Assignment: Each line of the listing that includes the string "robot" needs to be located and copied.
Segment Start: Source data
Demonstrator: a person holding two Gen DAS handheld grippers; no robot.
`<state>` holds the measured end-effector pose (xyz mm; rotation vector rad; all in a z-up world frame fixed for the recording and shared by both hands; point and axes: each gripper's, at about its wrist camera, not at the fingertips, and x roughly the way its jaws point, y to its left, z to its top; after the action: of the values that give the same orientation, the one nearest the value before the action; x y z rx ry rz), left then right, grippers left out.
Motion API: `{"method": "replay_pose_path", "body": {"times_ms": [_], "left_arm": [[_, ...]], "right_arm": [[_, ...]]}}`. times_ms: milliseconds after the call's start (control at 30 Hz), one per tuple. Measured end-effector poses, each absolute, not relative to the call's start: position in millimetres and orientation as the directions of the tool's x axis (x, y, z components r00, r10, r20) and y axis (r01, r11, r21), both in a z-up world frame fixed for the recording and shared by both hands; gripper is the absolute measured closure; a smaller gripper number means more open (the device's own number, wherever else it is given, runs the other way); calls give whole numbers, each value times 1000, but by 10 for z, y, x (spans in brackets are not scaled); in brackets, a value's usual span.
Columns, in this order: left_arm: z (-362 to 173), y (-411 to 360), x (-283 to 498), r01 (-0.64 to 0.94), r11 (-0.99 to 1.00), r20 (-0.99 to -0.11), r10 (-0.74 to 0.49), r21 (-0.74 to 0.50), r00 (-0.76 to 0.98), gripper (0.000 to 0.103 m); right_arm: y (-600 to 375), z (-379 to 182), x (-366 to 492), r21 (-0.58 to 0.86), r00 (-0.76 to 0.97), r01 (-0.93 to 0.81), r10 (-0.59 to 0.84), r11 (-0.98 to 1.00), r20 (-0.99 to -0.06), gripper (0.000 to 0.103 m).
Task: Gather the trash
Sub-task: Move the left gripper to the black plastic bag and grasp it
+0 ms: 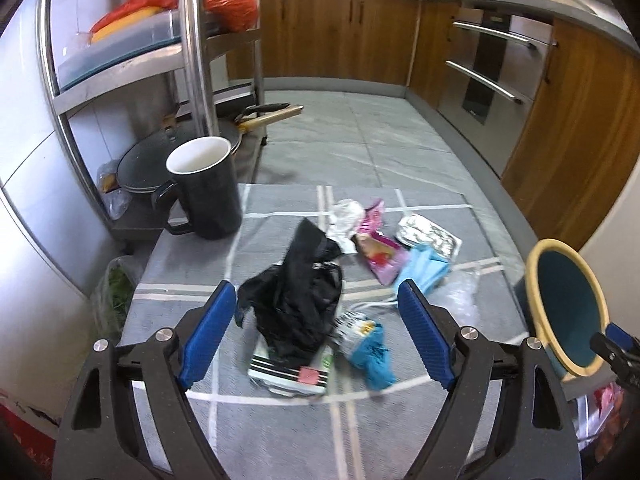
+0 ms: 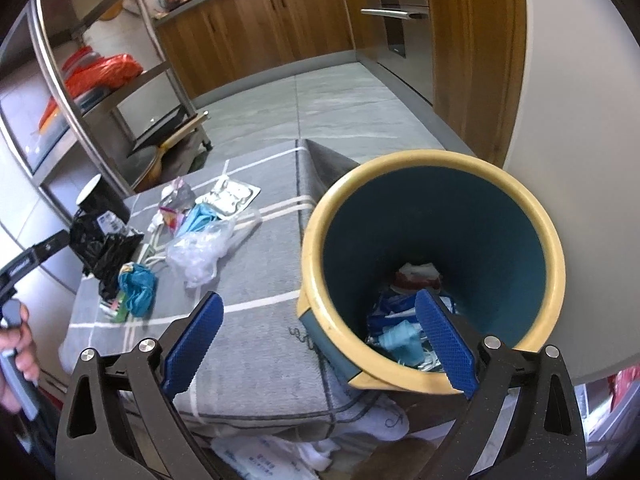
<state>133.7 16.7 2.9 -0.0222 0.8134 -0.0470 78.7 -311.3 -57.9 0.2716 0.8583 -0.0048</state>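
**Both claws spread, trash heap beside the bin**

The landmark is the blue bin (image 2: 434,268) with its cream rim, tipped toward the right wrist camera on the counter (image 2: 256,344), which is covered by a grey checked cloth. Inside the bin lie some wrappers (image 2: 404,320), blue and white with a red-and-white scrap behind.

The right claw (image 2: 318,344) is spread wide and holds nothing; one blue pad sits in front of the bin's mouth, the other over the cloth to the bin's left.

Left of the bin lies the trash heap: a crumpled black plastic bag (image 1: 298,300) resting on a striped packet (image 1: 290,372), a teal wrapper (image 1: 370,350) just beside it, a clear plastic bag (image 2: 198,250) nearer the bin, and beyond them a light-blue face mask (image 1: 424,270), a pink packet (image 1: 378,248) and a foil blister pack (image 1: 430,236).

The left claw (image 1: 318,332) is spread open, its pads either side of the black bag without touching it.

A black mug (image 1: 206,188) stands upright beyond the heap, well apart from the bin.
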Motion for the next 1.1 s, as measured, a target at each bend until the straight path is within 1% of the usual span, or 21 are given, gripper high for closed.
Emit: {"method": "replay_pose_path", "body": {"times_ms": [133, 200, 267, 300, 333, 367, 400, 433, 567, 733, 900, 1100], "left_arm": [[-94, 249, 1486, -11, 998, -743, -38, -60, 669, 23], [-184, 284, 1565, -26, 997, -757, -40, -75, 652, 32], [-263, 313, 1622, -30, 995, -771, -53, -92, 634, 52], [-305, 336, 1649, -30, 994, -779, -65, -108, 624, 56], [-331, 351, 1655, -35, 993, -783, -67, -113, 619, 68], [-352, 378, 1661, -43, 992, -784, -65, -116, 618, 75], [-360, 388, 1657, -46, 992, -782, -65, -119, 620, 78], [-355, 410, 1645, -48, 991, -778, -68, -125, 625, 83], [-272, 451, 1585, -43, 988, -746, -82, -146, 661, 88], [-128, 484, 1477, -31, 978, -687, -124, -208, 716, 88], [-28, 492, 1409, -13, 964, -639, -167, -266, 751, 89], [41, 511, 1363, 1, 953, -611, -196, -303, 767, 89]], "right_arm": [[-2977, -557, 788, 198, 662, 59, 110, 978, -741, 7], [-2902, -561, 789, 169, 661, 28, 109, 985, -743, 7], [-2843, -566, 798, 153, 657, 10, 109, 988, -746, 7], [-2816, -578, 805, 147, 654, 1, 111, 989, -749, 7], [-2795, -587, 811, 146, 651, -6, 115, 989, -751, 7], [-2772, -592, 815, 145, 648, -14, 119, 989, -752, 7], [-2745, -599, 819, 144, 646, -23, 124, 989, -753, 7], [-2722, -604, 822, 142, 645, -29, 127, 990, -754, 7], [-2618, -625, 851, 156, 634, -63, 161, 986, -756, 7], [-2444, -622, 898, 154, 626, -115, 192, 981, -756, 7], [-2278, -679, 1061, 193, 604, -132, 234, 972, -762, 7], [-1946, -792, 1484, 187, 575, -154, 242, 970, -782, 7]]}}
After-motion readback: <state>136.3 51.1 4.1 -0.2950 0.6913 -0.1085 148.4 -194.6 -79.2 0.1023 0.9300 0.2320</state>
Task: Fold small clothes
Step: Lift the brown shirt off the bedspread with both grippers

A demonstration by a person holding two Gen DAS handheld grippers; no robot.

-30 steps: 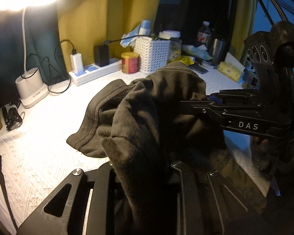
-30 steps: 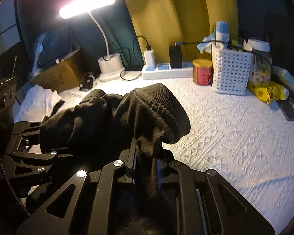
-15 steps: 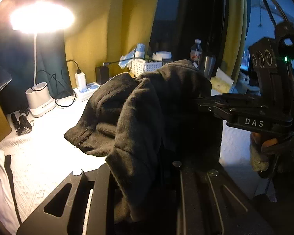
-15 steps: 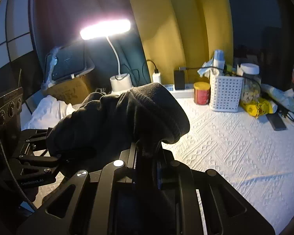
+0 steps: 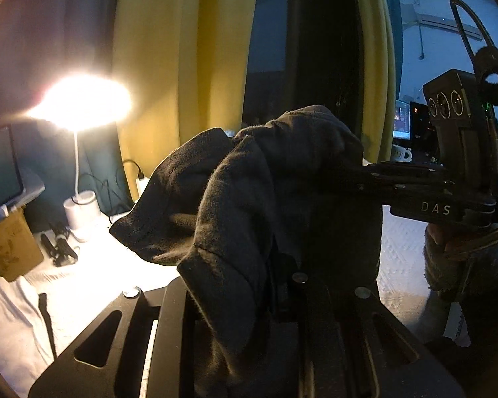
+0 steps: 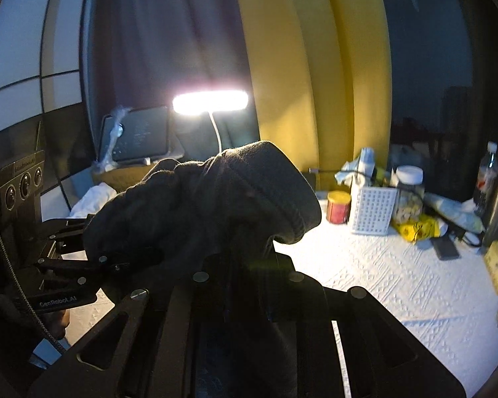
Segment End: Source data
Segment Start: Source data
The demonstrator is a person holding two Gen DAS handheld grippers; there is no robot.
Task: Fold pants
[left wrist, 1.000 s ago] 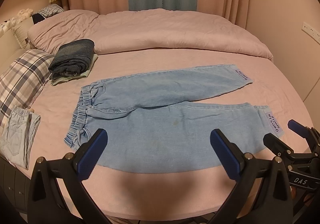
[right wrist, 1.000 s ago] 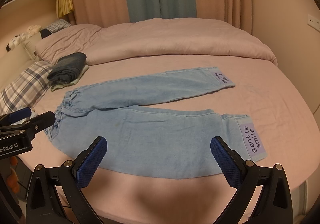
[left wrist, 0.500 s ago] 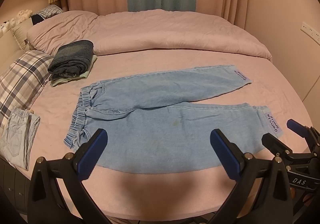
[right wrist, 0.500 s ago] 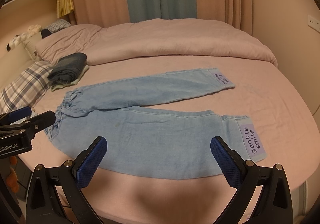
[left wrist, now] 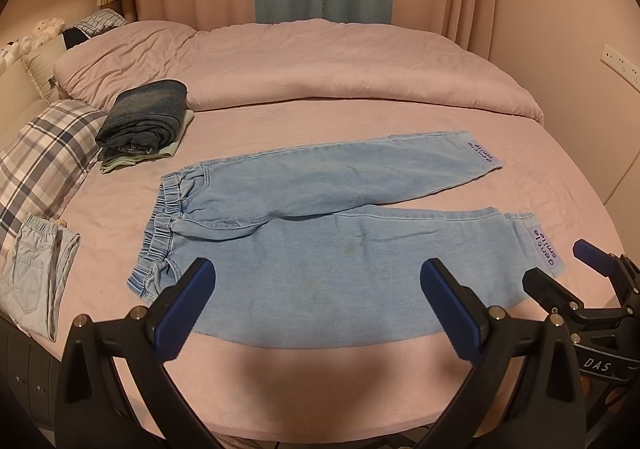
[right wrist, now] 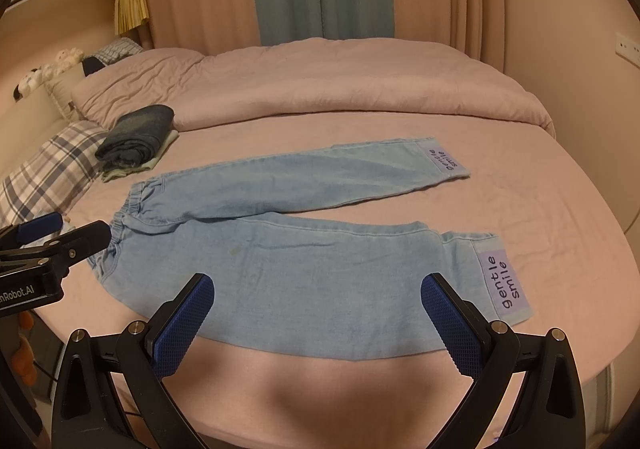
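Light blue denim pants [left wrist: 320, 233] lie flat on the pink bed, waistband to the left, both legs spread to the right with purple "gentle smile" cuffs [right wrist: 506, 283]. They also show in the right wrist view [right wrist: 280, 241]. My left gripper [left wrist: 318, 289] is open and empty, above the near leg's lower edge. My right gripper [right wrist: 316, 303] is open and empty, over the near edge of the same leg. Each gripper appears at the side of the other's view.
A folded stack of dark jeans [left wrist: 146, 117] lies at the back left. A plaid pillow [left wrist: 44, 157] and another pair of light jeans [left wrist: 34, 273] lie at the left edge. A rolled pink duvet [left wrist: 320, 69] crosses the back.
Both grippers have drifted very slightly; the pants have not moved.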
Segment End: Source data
Solution to the exercise:
Demonstrator: a person holding two Gen DAS handheld grippers; no robot.
A demonstration by a person holding two Gen DAS handheld grippers; no robot.
The demonstrator is a person holding two Gen DAS handheld grippers; there is no robot.

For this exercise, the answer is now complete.